◆ Activity
Each line below from the one containing "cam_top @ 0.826" through the one containing "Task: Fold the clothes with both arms" is to be given again exactly, and no line outside that span.

Source data:
= = = =
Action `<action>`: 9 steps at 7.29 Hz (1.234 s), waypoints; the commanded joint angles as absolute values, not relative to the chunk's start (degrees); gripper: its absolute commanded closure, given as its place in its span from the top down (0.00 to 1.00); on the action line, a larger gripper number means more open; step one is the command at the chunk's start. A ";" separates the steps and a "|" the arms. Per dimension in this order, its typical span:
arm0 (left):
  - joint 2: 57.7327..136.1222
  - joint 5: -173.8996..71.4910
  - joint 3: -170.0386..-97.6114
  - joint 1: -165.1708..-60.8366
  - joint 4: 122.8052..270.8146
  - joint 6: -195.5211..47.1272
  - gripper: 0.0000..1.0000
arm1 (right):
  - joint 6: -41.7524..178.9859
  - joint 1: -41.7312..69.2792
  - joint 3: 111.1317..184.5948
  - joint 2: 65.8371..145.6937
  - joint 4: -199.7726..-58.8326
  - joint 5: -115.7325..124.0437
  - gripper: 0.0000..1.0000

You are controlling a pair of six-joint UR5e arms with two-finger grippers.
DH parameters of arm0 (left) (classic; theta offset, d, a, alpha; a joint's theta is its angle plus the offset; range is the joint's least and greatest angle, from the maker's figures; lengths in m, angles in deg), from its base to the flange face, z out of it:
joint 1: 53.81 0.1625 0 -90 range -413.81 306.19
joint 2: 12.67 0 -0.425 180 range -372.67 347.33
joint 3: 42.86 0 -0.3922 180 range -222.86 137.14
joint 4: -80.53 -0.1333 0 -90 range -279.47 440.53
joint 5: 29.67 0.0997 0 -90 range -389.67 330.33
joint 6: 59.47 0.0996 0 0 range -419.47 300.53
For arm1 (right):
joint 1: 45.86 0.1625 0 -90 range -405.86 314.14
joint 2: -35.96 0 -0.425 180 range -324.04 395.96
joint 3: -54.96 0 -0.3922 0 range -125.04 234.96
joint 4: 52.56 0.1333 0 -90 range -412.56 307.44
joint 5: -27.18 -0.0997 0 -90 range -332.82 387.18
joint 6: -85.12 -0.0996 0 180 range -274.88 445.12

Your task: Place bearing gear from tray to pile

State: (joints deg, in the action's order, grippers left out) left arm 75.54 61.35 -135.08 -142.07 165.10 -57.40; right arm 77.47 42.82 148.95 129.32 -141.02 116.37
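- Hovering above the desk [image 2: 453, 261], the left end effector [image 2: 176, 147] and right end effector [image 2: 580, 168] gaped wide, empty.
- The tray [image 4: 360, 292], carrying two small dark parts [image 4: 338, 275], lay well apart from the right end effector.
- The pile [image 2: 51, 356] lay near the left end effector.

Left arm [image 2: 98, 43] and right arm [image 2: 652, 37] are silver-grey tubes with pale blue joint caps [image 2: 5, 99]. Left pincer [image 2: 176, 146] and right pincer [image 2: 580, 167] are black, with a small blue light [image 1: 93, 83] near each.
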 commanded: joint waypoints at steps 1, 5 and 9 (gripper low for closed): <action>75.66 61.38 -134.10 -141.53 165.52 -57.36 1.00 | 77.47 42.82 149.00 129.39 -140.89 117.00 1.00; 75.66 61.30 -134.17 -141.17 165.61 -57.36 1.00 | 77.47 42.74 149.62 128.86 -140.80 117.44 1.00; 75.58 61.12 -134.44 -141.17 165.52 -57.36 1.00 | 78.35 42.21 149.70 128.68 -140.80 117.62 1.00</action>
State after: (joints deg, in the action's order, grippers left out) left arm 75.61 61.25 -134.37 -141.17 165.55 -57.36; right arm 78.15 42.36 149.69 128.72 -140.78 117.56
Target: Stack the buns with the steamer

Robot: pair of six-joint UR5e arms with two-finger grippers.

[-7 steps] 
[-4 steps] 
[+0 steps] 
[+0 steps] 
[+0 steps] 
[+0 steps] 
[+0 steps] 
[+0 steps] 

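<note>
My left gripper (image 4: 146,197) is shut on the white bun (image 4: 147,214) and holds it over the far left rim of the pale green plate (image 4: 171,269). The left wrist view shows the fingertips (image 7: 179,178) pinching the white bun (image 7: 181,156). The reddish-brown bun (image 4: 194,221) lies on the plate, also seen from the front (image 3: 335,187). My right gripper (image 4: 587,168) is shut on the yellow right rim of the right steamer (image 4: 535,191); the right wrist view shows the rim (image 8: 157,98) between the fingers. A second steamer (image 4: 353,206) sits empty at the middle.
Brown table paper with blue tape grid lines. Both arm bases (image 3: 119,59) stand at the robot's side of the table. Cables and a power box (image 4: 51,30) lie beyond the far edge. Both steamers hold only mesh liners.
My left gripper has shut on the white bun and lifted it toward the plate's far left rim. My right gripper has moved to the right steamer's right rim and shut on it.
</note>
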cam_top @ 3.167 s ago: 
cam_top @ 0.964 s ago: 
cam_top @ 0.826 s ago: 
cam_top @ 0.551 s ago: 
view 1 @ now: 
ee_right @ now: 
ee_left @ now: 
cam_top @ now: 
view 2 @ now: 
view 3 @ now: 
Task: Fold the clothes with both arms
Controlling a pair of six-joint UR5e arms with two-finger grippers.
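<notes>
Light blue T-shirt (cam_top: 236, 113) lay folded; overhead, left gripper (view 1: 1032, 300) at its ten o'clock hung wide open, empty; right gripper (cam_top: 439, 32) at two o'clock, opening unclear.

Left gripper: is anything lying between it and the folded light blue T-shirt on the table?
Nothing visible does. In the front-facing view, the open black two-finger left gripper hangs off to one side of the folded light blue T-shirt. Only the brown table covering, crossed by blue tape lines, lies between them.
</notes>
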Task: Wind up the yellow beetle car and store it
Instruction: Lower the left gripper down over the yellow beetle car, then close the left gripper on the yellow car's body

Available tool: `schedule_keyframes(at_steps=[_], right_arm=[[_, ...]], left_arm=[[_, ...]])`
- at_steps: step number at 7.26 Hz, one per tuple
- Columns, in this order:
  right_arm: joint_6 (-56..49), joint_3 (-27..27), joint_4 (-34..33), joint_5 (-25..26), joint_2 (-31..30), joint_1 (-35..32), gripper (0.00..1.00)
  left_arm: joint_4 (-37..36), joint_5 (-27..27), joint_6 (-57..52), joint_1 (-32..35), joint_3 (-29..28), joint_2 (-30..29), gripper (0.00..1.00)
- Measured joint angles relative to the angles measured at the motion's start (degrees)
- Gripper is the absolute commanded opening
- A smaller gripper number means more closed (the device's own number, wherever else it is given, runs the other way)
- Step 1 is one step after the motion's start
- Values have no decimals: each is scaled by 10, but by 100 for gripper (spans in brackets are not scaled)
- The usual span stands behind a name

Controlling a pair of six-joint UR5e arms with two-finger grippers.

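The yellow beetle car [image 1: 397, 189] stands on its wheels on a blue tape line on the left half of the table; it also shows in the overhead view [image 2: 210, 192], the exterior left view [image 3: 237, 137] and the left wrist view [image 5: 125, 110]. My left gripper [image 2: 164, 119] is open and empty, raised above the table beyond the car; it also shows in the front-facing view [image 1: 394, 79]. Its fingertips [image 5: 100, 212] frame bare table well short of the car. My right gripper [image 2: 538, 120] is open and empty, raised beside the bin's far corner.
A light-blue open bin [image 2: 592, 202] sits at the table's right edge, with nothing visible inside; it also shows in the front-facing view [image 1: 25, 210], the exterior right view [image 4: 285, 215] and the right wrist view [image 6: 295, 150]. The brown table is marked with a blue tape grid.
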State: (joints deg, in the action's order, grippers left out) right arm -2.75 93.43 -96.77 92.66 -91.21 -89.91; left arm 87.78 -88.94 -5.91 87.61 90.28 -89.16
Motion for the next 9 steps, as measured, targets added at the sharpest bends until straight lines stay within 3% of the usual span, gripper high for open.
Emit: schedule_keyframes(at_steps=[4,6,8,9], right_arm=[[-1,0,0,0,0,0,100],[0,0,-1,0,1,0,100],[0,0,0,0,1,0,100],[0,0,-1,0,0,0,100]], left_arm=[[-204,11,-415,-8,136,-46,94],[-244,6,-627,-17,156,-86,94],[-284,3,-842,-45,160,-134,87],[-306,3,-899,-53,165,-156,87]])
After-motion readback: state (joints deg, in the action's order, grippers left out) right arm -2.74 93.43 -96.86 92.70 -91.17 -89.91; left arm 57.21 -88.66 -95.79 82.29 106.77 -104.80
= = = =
◆ Your solution
cam_top @ 0.826 s ago: 
cam_top @ 0.551 s ago: 
view 1 @ now: 
ee_right @ now: 
ee_left @ now: 
cam_top @ now: 
view 2 @ now: 
view 3 @ now: 
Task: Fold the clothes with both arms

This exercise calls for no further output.